Cardiovascular Disease (CVD) is both a health and an inequalities issue. As the largest cause of preventable ill health and death in England, CVD is something we cannot ignore and an area where health and care professional can make a significant difference. There are many ways a health and care professional can help reduce CVD rates, from educating people on a healthy heart and healthy brain, to spotting the early warning signs, such as high blood pressure through a NHS Health Check.

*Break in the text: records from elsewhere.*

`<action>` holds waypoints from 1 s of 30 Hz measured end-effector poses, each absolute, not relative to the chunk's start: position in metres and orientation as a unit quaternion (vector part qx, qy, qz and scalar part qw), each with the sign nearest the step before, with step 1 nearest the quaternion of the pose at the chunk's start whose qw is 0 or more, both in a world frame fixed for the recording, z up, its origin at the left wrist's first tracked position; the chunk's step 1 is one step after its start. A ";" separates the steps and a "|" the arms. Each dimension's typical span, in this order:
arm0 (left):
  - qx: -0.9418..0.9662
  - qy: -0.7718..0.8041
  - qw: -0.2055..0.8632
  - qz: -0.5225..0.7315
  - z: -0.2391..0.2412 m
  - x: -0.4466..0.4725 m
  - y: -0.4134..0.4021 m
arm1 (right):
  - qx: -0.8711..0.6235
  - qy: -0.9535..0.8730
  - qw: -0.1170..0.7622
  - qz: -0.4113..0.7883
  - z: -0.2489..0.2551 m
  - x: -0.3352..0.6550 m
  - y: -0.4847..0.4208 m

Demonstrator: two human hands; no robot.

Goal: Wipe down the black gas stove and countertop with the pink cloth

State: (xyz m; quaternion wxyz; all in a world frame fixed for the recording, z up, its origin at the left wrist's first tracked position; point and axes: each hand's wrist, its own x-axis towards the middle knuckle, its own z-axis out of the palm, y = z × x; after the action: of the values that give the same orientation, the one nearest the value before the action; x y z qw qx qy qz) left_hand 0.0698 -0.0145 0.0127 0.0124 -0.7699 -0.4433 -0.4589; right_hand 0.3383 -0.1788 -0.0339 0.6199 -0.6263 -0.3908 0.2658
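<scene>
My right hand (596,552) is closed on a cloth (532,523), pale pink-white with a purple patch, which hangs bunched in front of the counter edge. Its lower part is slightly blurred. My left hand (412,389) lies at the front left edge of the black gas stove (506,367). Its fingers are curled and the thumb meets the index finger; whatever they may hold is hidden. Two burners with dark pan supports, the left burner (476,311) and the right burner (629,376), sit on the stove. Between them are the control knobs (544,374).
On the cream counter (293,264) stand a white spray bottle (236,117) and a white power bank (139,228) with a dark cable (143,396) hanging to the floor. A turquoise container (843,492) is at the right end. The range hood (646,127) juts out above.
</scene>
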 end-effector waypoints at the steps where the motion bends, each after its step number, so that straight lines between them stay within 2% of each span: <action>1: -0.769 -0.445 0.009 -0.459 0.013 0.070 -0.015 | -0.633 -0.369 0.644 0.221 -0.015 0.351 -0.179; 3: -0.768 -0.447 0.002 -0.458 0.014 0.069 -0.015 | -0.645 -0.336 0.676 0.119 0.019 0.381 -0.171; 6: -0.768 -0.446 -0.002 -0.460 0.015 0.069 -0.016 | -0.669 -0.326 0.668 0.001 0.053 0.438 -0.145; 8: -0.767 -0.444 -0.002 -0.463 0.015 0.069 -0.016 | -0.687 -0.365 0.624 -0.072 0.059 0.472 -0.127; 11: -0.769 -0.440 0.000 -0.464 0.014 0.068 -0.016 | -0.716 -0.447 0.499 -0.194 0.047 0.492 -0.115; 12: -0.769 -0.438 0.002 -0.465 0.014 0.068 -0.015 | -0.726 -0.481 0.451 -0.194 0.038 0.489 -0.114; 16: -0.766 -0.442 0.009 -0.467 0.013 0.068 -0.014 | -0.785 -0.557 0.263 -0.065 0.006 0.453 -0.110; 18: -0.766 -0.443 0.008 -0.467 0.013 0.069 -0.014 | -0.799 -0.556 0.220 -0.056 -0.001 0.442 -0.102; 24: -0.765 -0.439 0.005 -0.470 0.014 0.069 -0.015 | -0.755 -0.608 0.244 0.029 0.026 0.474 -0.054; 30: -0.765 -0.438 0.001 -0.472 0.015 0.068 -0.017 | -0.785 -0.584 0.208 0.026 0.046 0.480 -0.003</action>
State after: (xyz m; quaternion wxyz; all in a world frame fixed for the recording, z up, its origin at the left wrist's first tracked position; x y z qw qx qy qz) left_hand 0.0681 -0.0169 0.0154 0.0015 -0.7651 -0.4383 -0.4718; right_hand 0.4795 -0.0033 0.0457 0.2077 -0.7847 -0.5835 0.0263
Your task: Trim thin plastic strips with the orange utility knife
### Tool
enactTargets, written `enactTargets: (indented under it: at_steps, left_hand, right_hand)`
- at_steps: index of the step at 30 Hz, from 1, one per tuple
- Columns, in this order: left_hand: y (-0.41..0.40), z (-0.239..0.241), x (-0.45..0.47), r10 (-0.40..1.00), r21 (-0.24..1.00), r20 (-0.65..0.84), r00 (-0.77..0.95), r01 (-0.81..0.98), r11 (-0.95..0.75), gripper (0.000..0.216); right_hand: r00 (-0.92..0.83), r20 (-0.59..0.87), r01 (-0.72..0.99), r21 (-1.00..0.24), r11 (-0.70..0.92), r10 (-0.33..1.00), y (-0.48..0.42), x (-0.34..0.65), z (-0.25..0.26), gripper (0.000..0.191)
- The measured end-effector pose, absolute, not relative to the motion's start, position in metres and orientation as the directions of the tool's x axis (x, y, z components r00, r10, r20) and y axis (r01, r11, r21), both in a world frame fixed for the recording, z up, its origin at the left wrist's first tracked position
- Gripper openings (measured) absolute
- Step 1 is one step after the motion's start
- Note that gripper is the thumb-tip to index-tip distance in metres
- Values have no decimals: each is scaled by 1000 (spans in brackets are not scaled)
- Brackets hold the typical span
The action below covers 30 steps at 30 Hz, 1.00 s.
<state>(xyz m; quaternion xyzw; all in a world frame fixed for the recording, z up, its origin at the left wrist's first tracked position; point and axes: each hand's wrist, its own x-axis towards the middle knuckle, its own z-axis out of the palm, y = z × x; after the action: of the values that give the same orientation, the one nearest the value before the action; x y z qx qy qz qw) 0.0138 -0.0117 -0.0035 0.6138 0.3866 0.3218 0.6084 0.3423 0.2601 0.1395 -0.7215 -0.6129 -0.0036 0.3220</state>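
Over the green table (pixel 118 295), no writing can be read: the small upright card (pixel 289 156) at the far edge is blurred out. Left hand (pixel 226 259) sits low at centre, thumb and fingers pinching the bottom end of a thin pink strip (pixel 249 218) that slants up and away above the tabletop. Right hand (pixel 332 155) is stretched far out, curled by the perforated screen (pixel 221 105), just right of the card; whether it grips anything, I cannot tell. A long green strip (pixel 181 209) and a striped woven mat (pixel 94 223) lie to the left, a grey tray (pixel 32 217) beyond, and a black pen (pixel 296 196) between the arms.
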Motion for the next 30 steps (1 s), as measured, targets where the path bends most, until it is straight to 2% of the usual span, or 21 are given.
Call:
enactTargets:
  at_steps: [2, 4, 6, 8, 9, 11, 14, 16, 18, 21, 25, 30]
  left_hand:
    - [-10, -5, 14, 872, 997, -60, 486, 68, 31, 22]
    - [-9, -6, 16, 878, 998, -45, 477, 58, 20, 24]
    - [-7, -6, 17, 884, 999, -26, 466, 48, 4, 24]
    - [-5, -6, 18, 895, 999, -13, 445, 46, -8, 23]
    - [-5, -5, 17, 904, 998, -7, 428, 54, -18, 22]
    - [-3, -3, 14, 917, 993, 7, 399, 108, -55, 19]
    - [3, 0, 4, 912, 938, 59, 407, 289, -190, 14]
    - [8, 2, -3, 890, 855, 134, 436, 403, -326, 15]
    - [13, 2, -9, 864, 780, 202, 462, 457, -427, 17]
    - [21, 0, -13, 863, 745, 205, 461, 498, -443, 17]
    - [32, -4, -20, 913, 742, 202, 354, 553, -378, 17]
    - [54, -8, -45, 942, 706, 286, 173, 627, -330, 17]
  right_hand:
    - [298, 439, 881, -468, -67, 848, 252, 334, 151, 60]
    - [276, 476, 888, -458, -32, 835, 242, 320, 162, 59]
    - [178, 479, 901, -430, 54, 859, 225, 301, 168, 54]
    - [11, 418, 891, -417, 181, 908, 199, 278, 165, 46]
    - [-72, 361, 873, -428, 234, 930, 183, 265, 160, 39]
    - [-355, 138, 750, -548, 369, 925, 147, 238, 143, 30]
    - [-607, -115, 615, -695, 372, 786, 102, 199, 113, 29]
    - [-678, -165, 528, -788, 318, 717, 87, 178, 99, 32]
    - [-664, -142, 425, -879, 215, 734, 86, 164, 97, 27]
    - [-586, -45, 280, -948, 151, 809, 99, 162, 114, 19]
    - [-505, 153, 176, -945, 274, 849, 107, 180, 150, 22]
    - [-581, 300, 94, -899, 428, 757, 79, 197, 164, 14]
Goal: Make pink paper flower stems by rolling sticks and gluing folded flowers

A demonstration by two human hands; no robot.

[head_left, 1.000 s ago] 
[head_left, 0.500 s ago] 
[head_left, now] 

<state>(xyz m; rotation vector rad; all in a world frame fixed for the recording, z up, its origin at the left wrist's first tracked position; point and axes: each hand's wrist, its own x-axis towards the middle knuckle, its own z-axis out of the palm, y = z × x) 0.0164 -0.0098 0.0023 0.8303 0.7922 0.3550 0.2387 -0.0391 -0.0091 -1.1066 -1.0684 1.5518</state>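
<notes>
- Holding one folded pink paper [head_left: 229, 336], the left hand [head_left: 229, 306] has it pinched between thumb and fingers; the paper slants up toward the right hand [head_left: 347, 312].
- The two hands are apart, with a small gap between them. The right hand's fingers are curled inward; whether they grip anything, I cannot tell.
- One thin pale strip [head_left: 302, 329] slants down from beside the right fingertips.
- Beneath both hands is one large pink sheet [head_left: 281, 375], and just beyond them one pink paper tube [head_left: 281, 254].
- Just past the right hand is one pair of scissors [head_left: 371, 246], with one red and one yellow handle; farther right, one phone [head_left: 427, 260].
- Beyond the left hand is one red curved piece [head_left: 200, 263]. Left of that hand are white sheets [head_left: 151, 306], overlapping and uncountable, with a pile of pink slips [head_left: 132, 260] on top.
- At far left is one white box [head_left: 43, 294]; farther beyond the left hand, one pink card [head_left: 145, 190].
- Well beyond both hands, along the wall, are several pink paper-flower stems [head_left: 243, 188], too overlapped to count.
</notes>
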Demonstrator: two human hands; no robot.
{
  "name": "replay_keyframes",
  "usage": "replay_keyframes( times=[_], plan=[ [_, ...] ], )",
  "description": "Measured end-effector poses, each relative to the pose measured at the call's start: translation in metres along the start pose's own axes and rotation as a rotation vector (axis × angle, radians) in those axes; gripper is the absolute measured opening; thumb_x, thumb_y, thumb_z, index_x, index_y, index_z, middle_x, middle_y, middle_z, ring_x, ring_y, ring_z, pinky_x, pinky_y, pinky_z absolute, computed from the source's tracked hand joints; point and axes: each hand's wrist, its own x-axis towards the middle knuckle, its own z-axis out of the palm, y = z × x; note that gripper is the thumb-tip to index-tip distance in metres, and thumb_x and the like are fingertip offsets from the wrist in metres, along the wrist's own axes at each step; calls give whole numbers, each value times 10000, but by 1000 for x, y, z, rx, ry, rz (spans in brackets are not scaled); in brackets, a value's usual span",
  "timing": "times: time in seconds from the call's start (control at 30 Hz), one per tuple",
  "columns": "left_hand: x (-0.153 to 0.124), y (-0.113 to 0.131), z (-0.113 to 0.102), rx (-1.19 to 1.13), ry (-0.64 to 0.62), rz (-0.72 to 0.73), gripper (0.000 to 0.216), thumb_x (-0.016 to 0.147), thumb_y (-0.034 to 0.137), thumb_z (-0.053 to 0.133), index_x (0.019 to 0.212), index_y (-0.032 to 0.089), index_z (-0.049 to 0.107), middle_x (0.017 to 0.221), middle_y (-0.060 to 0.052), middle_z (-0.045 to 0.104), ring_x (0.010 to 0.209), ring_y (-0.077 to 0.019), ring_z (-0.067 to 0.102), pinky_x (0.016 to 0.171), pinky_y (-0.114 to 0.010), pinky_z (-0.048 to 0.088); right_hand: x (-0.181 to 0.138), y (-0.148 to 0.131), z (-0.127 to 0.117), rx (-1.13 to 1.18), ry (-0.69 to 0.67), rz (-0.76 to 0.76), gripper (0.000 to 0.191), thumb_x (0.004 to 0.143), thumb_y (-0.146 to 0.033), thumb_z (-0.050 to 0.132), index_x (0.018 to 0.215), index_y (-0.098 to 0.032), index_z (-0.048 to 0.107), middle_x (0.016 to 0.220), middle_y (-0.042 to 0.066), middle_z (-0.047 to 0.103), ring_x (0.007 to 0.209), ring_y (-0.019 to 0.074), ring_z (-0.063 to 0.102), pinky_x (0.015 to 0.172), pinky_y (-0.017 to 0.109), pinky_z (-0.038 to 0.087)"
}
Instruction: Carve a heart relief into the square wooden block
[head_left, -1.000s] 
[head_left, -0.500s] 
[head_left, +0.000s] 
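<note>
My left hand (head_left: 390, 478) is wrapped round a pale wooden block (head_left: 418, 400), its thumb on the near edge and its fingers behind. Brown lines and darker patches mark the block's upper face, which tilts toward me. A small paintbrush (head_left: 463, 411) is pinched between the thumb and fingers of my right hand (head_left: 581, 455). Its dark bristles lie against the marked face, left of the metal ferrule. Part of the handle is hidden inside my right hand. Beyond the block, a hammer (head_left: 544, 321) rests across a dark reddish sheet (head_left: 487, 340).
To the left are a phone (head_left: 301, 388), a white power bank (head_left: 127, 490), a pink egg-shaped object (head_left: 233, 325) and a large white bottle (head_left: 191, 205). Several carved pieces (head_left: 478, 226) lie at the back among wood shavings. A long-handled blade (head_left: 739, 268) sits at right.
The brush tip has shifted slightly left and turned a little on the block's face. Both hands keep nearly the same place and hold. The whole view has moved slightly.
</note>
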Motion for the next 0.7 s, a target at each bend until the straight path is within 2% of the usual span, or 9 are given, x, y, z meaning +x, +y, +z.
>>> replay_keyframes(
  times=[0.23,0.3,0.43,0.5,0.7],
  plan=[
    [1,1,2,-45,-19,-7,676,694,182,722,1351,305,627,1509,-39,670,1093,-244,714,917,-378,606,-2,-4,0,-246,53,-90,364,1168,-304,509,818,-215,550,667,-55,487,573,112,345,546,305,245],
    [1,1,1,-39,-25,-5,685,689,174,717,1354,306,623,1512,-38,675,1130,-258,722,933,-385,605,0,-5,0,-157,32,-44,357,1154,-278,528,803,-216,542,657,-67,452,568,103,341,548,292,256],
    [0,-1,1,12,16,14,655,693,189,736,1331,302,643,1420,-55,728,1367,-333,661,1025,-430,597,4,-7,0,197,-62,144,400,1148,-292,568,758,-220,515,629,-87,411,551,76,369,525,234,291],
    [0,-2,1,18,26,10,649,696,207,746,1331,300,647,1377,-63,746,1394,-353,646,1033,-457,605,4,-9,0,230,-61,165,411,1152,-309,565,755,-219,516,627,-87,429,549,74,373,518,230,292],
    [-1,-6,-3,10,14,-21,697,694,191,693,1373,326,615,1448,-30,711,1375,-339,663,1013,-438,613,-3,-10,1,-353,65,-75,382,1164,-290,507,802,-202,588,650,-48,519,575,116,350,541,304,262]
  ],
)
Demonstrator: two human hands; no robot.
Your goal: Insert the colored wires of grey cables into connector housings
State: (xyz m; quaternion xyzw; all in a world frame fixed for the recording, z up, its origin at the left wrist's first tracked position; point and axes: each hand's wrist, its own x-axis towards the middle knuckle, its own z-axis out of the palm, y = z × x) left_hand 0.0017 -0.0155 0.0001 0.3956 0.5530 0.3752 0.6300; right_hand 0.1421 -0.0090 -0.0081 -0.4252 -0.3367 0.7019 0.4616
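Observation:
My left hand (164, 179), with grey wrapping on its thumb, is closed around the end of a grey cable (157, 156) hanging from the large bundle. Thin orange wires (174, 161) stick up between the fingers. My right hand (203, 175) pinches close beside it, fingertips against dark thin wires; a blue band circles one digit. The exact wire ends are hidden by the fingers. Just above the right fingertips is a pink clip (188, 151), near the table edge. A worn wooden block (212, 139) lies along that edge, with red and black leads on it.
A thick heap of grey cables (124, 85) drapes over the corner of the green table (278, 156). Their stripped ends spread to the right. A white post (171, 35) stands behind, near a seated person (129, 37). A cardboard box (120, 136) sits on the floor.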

CVD is responsible for one in four premature deaths in the UK and was responsible for 26% of all deaths (129,147) in England in 2015[1]. While people living in our most deprived communities are almost twice as likely to die prematurely from CVD as those living in the most affluent.

This blog is to highlight how, through a place-based approach, we can make that difference. The townscape below shows just some of the wide range of facilities and services vital to the delivery of health and wellbeing in the community and how interventions can be made everywhere, by everyone to help reduce CVD.



The first three commitments in ‘Leading Change, Adding Value (LCAV),’ the national nurses, midwives, health visitors and care staff framework, all focus on health promoting and prevention and  we have recently published the 3Ps professional guidance to support practice and leadership. This may also be of interest to other health care professionals.

The guidance for CVD is shown below. I am asking that every one of us ‘acts now’ by looking at what works and including in our practice to maximise our contribution to reducing CVD for all.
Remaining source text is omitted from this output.